The first mention of the Necronomicon is in an H.P. Lovecraft story called The Hound. Occultists all over the world inquired as to how he came up with the book. Lovecraft (not regularly associated with the non-fictional occult) always said that he made it up.
“Now about the “terrible and forbidden books” — I am forced to say that most of them are purely imaginary. There never was any Abdul Alhazred or Necronomicon, for I invented these names myself. Robert Bloch devised the idea of Ludvig Prinn and his De Vermis Mysteriis, while the Book of Eibon is an invention of Clark Ashton Smith's. Robert E. Howard is responsible for Friedrich von Junzt and his Unaussprechlichen Kulten.... As for seriously-written books on dark, occult, and supernatural themes — in all truth they don’t amount to much. That is why it’s more fun to invent mythical works like the Necronomicon and Book of Eibon.”
It’s no real surprise that it has taken on the life that it has. In Lovecraft’s time, the main form of communication was word of mouth. You tell me about a story that scared you. I tell Celeste about the scary thing in the story that scared you. Celeste tells Crystal about the scary thing that I told her that you told me scared you. And, somewhere along the way, the story part gets left out of the telling. It’s the Telephone Game.
Also, it must be considered that we are talking about a time period when the occult was something that most people were too frightened to even think about for fear of nightmares. Writing about it undoubtedly made Lovecraft an authority on the subject. If he said there was a Necronomicon (even in his fictional tales), there must’ve been one.
Now, here is the mystical rub to the purely fictional theory.
Lovecraft didn’t claim to have thought up the dark book. He claimed that it came to him in a dream. It was after the dream that he constructed the title (a combination of Greek words) and the contents (derived from various mythologies).
As I am prone to have visions while dreaming, I have to accept the possibility that perhaps Lovecraft only thought that he made the book up. It also stands to reason (among us who have some experience in these things) that some entity either informed him of the text or planted the seed for the text that he was to build.
Over the years, several Alester Crowley followers have been more inclined to believe Lovecraft received knowledge of the Necronomicon from the same entity(s) that regularly conversed with Crowley.

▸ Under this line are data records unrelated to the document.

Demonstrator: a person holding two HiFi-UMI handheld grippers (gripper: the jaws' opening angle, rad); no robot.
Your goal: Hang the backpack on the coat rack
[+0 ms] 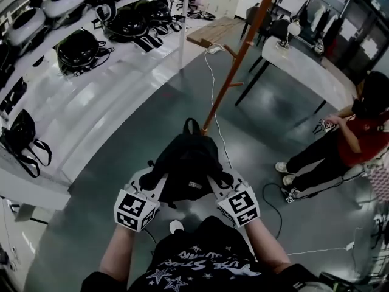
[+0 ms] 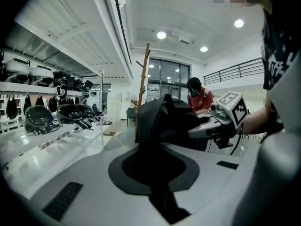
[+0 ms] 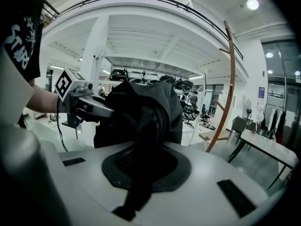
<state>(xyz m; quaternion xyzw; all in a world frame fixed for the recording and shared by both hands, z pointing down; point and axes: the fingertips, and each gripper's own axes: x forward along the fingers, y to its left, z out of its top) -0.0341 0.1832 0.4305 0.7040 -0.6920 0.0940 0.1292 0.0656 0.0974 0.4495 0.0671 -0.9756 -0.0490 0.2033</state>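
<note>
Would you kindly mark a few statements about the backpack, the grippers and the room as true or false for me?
1. The left gripper and the right gripper are both shut on the backpack. True.
2. The backpack already hangs on the coat rack. False: it is held between the grippers, short of the rack, which stands ahead.
3. A person in a red top is at the head view's left. False: that person is at its right, near the white table.
4. White shelves with dark bags run along the left. True.
</note>
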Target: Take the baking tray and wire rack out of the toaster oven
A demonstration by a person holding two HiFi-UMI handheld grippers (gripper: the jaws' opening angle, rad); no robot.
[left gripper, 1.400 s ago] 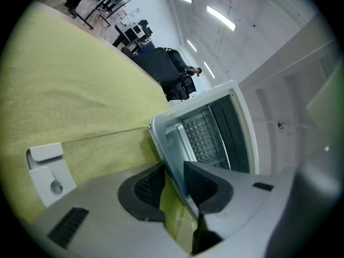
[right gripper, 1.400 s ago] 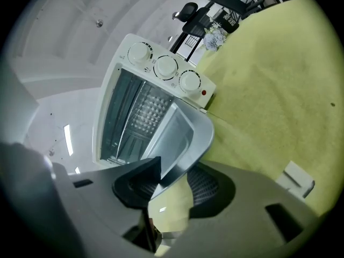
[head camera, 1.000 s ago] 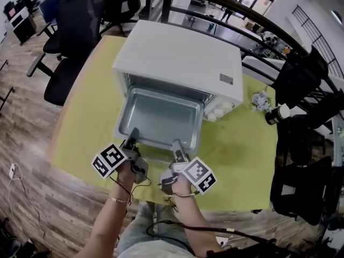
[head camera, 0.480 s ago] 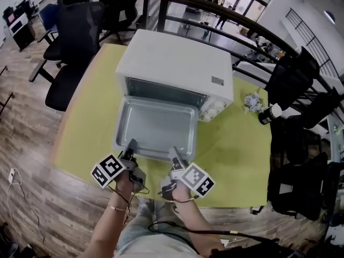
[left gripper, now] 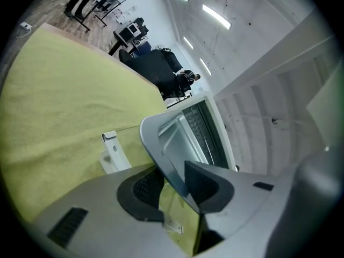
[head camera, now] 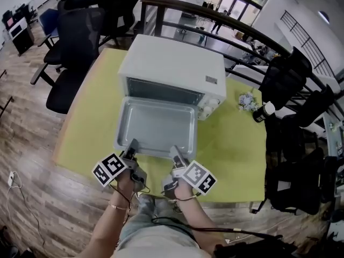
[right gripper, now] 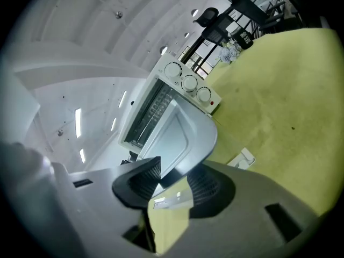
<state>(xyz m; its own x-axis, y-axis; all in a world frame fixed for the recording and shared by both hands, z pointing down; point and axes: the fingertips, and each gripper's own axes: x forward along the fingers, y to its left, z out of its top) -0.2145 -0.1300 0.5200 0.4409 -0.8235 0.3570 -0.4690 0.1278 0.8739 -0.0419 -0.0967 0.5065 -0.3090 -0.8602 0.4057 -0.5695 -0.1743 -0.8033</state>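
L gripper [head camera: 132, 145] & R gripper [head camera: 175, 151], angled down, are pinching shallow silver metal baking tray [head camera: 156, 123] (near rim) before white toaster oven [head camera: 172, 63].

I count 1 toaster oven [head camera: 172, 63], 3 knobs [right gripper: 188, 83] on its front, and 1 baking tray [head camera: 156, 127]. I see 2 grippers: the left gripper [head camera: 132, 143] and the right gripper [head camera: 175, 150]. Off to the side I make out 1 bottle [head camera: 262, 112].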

A few of them (including H.R. Giger) also claim to have this connection, and have written their own versions of the Necronomicon.
The version that is most commonly sold today was written by Peter Levenda and published in 1977. This is also listed as a work of fiction. It’s more widely accepted because of its attention to detail concerning the language and myths that were derived from actual Sumerian and Mesopotamian mythology. According to Google and Wikipedia, over 800,000 copies were printed and sold between 1977 and 2006.

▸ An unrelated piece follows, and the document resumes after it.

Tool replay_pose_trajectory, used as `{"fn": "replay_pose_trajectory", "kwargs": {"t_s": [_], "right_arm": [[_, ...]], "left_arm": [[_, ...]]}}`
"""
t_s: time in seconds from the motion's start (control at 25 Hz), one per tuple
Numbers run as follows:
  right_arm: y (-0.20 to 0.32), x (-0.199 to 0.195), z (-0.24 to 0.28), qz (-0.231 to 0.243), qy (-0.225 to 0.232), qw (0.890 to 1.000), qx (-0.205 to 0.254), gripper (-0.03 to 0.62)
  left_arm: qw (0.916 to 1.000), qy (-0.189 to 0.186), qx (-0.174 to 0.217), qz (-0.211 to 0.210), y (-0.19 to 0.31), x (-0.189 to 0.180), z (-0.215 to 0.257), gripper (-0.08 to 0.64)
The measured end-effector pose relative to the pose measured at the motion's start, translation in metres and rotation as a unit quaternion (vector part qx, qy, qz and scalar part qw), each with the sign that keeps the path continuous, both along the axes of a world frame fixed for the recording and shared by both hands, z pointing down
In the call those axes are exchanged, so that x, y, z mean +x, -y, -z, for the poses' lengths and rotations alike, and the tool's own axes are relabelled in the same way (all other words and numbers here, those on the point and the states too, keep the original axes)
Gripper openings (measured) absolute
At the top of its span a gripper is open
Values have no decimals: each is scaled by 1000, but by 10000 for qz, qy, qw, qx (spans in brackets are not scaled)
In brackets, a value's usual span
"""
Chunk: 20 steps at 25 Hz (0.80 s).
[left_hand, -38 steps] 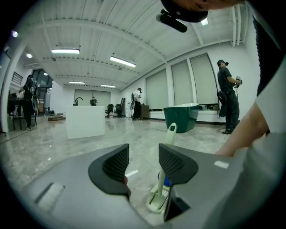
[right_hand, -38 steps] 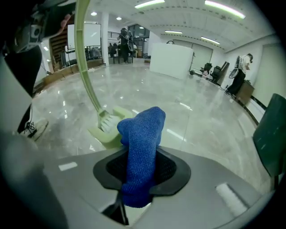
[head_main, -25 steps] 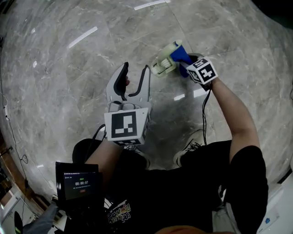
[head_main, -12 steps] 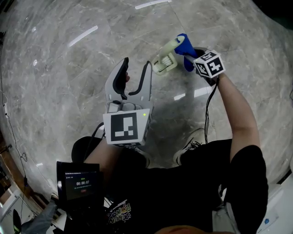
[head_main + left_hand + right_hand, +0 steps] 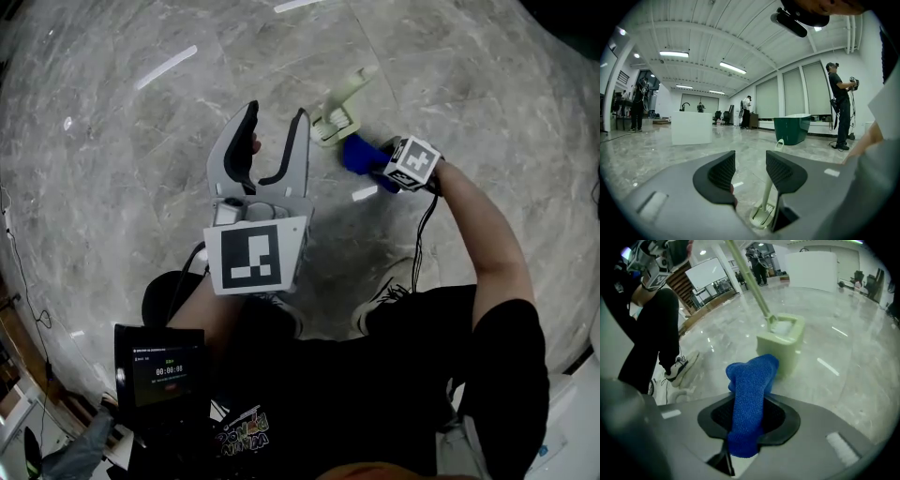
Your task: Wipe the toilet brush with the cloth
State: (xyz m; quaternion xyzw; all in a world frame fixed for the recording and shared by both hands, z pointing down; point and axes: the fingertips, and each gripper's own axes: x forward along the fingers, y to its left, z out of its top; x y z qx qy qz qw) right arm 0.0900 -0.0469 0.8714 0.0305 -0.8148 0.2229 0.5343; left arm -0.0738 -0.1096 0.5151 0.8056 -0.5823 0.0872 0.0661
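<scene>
- The toilet brush (image 5: 339, 111) stood in its pale green holder on the grey marble floor (image 5: 131, 159), ahead of the person, its handle leaning up and away from the base.
- The right gripper (image 5: 373, 161) pointed steeply down at the holder's near right side. Its jaws were clenched on a blue cloth (image 5: 751, 380), and a thick roll of the cloth stuck out past the tips.
- The free end of the cloth lay just beside the holder's lower edge. No view showed whether it touched.
- The left gripper (image 5: 276, 116) was held nearly level, to the left of the brush and nearer the person, well apart from the cloth. Its jaws stood apart with nothing gripped.
- In the left gripper view the brush handle showed through the gap, close to the inner edge of the right-hand pad but beyond the tips and not touching them.
- The floor ran wide to the left of the left gripper and past the brush.
- Farther across the room stood a dark green bathtub (image 5: 793, 129), a white block (image 5: 691, 127) and a standing person (image 5: 841, 108), all far from the brush.
- The person's shoe (image 5: 382, 307) was on the floor under the right forearm, on the near side of the holder.
- A small screen (image 5: 157, 367) sat low on the left, by the left arm.
</scene>
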Motion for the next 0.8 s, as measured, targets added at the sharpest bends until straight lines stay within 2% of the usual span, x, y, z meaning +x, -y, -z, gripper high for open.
{"fn": "replay_pose_trajectory", "kwargs": {"t_s": [0.2, 0.28, 0.36, 0.44, 0.52, 0.64, 0.72, 0.76, 0.8], "right_arm": [[-18, -91, 26, 374, 879, 9954, -110, 120], [-23, -110, 30, 455, 1049, 9933, -181, 121], [-26, -112, 27, 508, 1035, 9930, -254, 121], [-27, -97, 17, 532, 848, 9944, -345, 120], [-28, -64, 5, 549, 450, 9958, -575, 120], [-33, 8, -7, 398, -405, 9883, -1414, 121], [-27, 53, -7, 17, -790, 9804, -1804, 120], [-15, 70, -5, -266, -848, 9806, -1748, 120], [3, 82, -2, -601, -812, 9836, -1493, 120]], "left_arm": [[10000, 87, -28, -6, -1, 1, -2, 209], [10000, 40, -57, 34, -1, -2, -3, 209], [9999, -41, -66, 81, -2, -6, -1, 209], [9999, -72, -51, 92, -3, -7, 0, 209], [9999, -68, -31, 76, -4, -7, 1, 207], [9998, -156, -110, 62, -6, -4, 1, 206], [9994, -285, -203, 64, -8, -3, 0, 206], [9992, -327, -227, 67, -9, -4, 1, 206], [9991, -344, -232, 67, -10, -4, 2, 204]]}}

My roommate, a woman who loves dark fiction, once had a copy of this book. She’s read it several times (as she is prone to do when she is bored). To the best of anyone’s knowledge, she hasn’t sold her soul or conjured the dead. Though, she did say that she nearly got suspended for reading it out loud in a highly Christian influenced school.

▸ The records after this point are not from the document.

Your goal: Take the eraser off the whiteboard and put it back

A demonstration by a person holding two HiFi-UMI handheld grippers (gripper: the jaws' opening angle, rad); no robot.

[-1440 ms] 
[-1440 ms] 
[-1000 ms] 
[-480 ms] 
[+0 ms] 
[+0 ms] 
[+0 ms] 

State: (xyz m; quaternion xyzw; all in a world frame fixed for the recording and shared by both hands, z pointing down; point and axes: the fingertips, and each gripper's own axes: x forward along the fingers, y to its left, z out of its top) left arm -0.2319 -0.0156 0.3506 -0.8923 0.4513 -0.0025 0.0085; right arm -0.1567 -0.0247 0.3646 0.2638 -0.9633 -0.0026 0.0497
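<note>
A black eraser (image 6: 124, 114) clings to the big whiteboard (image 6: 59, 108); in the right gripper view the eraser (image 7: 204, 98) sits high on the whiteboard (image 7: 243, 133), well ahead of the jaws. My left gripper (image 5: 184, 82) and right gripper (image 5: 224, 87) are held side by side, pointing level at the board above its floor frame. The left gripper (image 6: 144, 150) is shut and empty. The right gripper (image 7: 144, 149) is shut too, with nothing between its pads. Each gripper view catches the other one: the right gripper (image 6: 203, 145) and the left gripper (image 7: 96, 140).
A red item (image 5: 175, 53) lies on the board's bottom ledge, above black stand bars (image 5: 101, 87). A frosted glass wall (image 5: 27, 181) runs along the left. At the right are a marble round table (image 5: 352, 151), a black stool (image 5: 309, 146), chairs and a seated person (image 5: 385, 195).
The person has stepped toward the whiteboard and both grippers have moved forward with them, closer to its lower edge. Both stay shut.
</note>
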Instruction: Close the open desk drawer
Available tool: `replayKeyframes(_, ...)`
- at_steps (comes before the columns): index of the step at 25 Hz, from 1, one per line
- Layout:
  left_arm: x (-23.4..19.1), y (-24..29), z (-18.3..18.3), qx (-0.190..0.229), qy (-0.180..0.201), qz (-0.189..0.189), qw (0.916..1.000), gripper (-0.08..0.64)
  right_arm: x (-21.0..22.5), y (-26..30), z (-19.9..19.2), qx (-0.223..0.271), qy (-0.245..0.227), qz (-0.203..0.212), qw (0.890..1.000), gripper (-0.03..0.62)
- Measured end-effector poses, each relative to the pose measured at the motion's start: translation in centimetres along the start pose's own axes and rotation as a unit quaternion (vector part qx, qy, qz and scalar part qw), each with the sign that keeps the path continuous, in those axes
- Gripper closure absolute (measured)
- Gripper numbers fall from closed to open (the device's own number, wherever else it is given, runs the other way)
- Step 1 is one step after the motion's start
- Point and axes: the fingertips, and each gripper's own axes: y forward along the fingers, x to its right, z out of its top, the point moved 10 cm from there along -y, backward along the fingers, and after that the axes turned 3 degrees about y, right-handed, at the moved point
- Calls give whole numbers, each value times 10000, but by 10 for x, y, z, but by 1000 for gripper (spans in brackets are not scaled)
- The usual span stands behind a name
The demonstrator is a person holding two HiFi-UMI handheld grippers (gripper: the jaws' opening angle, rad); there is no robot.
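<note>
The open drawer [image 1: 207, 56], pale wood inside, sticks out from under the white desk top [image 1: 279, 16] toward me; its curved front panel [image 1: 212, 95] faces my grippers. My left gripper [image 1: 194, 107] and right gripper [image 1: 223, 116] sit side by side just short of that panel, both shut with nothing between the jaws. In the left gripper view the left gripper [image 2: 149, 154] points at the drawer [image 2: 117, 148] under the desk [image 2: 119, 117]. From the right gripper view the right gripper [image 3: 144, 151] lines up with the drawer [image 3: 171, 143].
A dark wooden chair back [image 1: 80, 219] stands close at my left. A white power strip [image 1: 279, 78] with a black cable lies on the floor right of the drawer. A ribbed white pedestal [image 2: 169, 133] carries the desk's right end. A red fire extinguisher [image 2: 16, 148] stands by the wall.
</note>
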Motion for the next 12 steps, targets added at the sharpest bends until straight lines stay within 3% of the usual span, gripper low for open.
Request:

Hoax or no hoax, the power of the book is (as always) in the reader. It is no more powerful than the Bible, the Koran, or a Harry Dresden novel (from which I have gotten some of my best potions and spell work). It’s the belief that gives the words life.
Of course, books have other uses that can make them dangerous. Just the other day, one of my roommates chucked a hardcover at the other one (not me). And, a few years ago, I encountered a dark practitioner who was using a book as a vessel to drain energy from those who handled it.
If your daughter believes the book to be dangerous, then perhaps it is. But, if this is the case, she shouldn’t be looking for someone to pass it off to. She should be looking for a way to get rid of it (I suggest burning).